**PROBLEM DESCRIPTION:** Every line holding "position" should be copied from the records below.

**THE INPUT:**
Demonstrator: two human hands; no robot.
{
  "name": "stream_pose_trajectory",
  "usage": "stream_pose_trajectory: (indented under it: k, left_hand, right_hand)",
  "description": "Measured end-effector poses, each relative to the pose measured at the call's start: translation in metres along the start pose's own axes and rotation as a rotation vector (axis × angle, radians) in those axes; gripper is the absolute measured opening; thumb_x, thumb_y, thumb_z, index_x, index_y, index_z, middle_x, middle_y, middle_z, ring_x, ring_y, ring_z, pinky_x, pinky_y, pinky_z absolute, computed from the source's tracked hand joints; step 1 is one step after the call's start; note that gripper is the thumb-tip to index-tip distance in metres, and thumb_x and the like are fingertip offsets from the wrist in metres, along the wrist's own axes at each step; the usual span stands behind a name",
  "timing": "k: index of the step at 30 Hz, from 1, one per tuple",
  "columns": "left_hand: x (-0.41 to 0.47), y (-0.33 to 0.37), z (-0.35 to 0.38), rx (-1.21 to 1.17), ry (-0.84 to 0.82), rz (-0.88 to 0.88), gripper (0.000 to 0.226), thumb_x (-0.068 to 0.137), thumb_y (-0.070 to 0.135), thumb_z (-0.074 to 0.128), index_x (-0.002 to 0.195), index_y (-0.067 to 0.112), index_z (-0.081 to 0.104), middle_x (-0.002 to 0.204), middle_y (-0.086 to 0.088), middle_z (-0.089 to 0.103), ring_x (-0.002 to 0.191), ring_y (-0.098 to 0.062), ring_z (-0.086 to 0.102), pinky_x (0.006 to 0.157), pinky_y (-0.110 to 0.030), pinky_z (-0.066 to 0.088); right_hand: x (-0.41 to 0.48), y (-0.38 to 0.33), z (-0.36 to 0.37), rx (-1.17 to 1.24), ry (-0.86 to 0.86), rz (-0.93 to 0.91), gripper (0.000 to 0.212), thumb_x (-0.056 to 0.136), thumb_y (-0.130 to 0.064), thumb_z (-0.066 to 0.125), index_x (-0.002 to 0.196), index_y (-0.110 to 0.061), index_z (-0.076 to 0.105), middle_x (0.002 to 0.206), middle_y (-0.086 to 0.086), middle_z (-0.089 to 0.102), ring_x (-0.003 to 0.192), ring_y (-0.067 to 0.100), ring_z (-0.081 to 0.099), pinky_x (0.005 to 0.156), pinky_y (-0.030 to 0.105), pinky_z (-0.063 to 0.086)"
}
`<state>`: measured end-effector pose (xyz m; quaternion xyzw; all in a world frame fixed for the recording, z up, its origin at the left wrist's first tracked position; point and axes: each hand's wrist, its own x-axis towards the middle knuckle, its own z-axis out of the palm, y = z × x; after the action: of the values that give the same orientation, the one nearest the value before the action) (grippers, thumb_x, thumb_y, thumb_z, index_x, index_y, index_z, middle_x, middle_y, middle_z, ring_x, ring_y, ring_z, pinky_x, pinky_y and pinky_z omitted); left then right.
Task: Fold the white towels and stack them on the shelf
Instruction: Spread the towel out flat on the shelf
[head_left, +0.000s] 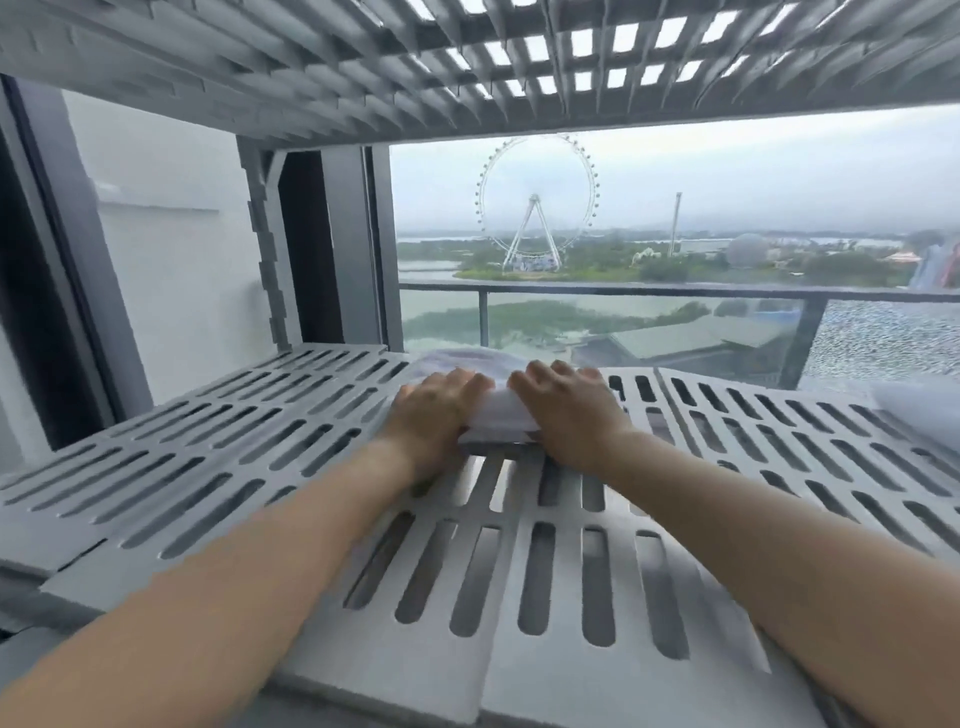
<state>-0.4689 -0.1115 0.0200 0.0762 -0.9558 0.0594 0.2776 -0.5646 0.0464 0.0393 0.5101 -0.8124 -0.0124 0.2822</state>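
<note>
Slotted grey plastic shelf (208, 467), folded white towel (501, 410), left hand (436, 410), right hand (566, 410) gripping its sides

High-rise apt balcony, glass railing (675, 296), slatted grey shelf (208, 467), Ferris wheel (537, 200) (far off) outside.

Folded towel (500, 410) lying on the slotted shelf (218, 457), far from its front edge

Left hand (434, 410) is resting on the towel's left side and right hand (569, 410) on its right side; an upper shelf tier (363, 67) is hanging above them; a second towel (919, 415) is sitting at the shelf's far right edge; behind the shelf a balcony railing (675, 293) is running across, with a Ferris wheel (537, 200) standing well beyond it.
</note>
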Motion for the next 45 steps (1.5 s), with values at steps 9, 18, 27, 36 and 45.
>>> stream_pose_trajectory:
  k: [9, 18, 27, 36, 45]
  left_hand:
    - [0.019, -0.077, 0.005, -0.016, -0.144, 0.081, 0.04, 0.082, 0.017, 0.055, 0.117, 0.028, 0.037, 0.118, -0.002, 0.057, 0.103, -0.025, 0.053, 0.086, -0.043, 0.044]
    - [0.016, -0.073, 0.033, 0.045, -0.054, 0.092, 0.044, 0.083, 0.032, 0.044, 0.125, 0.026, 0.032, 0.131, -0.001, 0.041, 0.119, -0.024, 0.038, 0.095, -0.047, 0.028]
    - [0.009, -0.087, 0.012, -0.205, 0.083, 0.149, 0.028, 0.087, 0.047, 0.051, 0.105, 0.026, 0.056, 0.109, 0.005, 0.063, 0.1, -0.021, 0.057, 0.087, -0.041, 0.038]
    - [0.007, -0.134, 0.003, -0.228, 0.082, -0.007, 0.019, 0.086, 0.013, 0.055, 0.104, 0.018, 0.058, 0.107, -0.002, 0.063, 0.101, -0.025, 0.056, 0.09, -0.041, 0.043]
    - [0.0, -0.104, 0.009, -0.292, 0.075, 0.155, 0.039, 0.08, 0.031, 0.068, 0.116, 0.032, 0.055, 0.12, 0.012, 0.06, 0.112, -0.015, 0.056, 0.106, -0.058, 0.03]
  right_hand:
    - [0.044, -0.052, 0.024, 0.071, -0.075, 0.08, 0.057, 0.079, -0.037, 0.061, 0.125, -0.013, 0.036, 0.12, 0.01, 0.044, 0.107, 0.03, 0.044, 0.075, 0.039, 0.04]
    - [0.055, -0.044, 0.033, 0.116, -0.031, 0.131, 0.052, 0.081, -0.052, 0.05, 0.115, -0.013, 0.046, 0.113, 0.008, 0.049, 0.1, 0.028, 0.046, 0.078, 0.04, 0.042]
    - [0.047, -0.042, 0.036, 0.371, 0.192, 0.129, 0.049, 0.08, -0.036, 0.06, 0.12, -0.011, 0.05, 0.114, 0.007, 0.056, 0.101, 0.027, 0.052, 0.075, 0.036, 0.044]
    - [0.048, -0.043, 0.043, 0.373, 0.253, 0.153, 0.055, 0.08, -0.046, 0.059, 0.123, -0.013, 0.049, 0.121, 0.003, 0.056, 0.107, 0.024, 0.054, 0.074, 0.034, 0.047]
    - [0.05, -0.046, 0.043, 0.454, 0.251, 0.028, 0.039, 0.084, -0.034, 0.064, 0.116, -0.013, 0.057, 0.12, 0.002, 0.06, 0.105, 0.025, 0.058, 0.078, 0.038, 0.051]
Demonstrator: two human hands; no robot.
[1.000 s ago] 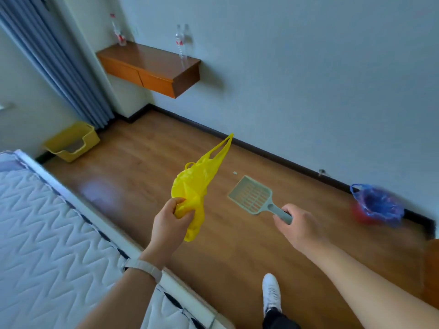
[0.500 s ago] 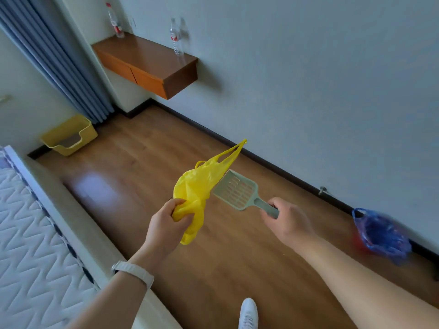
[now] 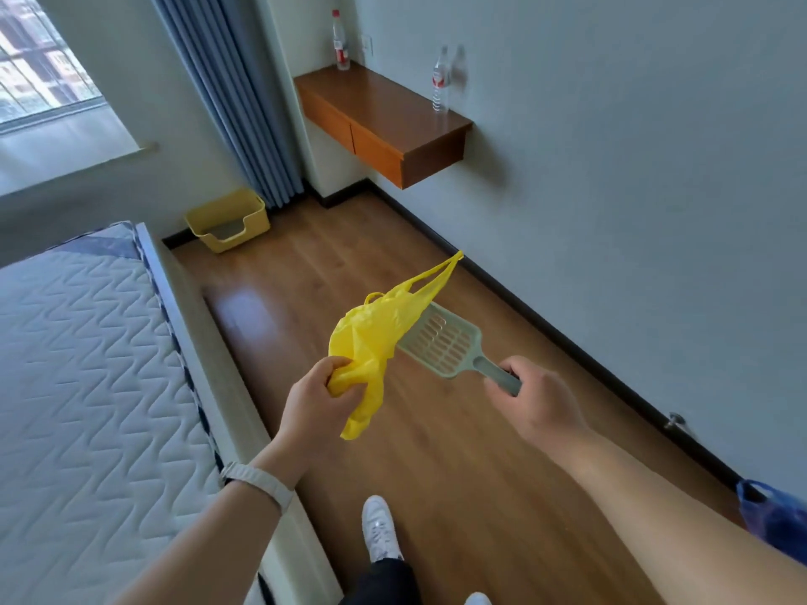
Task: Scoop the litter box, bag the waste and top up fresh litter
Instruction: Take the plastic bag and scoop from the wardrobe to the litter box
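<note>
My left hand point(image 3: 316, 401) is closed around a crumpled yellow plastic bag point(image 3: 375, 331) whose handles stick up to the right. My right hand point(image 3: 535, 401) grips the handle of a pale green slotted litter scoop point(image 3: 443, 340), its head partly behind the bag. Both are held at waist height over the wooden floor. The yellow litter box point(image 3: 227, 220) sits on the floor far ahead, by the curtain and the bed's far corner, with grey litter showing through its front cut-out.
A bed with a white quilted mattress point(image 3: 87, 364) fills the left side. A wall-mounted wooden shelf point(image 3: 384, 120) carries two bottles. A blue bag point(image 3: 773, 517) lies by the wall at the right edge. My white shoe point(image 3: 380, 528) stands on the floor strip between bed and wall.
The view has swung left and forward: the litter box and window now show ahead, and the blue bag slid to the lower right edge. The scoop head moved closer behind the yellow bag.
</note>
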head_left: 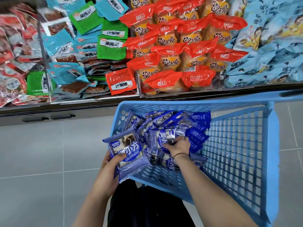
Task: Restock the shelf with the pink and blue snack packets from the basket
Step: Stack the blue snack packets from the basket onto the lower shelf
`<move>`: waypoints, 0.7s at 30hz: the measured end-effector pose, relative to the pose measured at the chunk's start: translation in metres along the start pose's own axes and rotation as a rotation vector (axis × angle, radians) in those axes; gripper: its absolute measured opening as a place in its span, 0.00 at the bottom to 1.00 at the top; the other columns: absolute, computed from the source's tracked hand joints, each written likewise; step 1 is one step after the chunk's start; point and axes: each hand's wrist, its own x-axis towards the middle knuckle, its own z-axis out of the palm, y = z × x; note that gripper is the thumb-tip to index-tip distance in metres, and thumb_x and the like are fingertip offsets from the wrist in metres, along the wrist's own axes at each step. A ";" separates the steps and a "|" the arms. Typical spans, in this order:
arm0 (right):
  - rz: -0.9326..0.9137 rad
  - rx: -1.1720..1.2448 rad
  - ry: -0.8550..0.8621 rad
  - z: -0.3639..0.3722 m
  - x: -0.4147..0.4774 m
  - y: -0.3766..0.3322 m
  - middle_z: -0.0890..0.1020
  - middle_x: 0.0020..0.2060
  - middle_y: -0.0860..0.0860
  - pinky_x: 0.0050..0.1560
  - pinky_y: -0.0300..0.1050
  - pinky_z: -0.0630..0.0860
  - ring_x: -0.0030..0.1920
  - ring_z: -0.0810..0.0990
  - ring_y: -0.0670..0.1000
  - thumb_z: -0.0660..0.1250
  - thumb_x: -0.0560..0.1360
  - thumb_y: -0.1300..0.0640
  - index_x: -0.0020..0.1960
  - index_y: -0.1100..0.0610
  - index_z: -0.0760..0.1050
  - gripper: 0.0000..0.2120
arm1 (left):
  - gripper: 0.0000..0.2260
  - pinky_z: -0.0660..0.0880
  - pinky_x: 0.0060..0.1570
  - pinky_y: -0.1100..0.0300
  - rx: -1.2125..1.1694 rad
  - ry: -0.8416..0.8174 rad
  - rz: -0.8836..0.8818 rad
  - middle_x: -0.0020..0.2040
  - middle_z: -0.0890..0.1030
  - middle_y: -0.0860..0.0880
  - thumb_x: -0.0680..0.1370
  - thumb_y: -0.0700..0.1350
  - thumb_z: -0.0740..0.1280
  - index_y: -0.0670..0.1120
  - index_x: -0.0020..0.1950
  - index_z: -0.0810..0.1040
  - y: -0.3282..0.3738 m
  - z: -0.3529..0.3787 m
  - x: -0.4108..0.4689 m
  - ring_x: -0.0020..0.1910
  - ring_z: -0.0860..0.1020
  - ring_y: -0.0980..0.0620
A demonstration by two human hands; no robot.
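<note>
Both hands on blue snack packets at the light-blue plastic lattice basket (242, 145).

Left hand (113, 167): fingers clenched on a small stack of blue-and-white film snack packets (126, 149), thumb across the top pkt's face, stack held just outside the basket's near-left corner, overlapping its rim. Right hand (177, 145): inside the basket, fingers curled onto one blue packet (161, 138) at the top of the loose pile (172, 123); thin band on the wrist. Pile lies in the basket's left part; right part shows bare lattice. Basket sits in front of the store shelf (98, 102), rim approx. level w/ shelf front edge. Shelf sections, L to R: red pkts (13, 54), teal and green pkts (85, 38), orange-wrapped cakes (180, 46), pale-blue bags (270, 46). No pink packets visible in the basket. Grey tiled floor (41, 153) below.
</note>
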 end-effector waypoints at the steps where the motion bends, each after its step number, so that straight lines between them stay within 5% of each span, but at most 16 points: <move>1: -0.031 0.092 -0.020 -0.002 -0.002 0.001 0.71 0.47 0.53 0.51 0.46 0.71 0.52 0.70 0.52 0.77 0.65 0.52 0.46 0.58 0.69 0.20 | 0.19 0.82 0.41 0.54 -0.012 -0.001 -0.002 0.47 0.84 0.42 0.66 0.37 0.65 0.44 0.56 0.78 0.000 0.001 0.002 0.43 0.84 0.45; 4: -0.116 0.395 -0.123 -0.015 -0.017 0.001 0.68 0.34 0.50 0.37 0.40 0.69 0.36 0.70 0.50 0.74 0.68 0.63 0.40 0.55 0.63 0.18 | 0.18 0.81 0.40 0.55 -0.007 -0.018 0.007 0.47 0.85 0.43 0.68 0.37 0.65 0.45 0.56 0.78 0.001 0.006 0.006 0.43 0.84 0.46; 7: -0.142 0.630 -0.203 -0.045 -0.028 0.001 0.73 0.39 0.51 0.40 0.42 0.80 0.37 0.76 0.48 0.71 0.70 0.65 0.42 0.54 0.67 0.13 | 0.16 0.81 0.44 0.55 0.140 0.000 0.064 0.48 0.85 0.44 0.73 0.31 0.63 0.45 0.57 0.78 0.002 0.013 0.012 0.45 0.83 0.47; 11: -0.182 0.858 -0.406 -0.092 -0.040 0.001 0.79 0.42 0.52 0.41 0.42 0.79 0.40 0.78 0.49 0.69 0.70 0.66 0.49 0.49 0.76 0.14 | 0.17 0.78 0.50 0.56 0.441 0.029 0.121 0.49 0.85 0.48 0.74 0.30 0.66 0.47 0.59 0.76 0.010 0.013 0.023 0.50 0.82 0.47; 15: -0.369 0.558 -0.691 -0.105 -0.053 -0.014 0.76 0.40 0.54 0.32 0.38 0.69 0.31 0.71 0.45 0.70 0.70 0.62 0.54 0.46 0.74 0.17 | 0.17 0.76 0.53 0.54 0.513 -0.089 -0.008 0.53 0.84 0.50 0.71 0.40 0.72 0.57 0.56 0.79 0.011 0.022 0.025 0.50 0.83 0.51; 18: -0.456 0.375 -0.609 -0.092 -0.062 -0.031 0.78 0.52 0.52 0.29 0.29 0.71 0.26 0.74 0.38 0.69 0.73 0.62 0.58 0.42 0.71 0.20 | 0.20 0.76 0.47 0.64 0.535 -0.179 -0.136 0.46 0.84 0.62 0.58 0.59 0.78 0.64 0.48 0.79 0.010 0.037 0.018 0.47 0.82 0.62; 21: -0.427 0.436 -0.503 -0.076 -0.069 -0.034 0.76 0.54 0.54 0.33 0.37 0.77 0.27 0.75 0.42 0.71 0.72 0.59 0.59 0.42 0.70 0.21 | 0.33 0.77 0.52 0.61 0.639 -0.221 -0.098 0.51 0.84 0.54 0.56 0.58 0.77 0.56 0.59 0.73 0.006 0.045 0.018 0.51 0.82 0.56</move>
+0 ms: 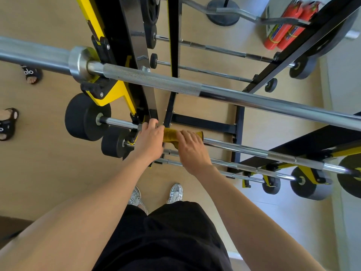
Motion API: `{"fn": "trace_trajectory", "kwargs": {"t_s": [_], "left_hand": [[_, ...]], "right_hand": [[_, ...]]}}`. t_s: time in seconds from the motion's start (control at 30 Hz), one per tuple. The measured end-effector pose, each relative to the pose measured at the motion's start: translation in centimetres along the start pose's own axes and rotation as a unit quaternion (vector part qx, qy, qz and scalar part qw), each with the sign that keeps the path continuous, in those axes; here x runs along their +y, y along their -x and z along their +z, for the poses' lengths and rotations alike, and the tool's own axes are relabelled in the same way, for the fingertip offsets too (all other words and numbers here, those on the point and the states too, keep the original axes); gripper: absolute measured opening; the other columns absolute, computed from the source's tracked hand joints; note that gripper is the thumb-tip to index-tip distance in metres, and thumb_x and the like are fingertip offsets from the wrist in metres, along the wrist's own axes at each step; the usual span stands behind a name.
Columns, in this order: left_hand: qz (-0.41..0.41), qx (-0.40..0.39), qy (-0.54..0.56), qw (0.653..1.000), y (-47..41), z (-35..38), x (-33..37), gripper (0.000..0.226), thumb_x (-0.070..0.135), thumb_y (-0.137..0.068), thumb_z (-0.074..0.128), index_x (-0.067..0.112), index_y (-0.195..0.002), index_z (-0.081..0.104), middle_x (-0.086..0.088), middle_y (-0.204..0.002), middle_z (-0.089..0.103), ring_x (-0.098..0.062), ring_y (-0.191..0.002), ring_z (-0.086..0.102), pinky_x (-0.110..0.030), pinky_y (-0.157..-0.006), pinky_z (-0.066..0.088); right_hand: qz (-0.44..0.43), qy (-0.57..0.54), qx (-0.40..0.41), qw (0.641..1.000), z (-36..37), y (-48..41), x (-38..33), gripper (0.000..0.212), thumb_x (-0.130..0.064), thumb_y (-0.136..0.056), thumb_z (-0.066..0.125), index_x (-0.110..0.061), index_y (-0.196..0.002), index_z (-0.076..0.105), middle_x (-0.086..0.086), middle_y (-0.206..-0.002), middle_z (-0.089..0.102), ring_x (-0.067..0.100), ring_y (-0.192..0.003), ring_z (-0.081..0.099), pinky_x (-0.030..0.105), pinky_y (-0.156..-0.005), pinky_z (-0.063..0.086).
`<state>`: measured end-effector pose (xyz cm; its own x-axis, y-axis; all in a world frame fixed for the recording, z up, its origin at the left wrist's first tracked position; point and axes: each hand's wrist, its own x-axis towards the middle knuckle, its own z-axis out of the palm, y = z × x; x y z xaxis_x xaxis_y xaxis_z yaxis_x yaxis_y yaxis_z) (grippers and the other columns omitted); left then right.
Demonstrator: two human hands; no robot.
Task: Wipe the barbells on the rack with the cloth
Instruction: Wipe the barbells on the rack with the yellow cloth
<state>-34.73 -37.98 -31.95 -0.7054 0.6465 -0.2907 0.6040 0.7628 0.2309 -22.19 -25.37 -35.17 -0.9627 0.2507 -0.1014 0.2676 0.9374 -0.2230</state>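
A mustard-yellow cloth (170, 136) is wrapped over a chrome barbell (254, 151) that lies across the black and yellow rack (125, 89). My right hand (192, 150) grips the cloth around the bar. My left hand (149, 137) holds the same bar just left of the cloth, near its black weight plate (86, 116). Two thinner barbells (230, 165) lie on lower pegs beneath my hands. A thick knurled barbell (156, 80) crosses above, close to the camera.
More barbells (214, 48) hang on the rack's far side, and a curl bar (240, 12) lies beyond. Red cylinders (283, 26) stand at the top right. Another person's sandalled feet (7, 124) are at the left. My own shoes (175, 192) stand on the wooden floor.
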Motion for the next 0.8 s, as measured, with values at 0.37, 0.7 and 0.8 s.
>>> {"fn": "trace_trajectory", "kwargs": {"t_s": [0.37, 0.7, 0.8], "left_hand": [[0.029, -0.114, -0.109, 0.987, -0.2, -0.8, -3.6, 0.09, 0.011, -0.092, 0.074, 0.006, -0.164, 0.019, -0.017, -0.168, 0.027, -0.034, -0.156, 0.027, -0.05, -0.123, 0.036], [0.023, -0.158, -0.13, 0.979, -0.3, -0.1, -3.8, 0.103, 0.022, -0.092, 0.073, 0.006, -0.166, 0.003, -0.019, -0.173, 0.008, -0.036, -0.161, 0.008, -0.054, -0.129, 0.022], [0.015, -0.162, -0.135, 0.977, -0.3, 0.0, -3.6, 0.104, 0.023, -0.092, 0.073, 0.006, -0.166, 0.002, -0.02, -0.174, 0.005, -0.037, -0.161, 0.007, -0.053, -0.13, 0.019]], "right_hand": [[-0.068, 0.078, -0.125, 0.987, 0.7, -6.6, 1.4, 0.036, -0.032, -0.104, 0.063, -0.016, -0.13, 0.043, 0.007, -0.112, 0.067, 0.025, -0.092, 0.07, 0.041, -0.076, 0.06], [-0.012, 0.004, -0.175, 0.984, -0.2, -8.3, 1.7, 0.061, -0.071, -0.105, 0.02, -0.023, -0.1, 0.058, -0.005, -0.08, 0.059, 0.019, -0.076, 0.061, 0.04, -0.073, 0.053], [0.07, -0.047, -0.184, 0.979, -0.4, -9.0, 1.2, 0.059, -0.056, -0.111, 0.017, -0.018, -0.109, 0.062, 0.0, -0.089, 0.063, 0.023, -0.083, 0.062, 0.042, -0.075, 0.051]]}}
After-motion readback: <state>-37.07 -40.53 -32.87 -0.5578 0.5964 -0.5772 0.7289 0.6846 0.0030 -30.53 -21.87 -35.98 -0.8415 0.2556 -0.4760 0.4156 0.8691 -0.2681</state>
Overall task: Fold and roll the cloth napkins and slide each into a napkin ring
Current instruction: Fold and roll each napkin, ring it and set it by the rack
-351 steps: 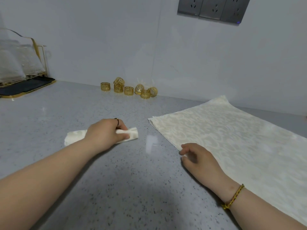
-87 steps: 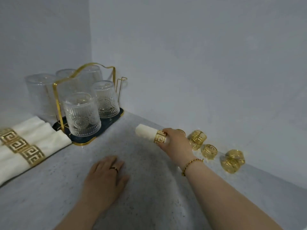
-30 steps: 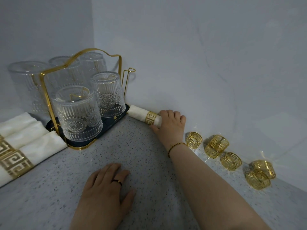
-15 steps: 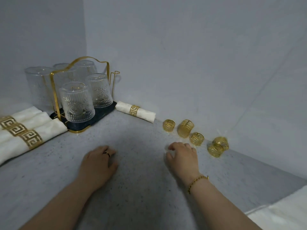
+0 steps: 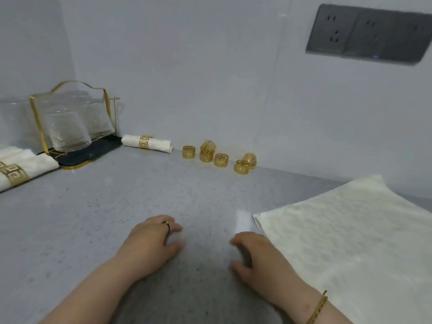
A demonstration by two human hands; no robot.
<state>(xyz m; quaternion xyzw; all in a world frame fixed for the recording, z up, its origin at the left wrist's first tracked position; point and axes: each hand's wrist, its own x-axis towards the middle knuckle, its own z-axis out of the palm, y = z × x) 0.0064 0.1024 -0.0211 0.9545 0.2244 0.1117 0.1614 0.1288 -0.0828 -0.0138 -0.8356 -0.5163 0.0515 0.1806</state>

**RESPONSE TO THE TASK:**
`<state>`: measured end-effector pose (xyz m; quaternion xyzw; all in a world frame fixed for the recording, z up, its origin at the left wrist's first tracked position; point and axes: each hand's wrist, its own x-axis towards the middle knuckle, its own z-axis out of the palm, y = z × x; after the action: of the values that give the same orientation, the one nearest the value before the action) (grippers, thumb_x, thumb_y, thumb_z, index_x, index_y, index_z, middle_x, middle_y, middle_z, ring_x, ring_y, ring_z, pinky_x, pinky_y and pinky_z omitted); left then right.
`<state>`: measured end-effector pose (xyz cm; its own x-axis, y-axis; all in a world frame fixed for the recording, z up, its origin at the left wrist's first tracked position; point and axes: each hand's wrist, its own x-axis towards the middle knuckle, its own z-axis out of the palm, y = z × x; x y z xaxis_x xaxis_y xaxis_z yaxis_x yaxis_y yaxis_z) (grippers and the other columns omitted); left then right.
<state>(xyz m; quaternion xyzw; all in a world frame fixed for the recording, z up, its origin at the left wrist's first tracked position; point and axes: each hand's wrist, its own x-axis towards the middle knuckle, its own z-axis out of the palm, y = z × x) 0.0064 0.1024 -0.0211 0.9545 0.2244 0.1117 0.1614 0.1288 -0.0828 -0.0138 -0.8356 -0.5163 0.0515 0.1806</state>

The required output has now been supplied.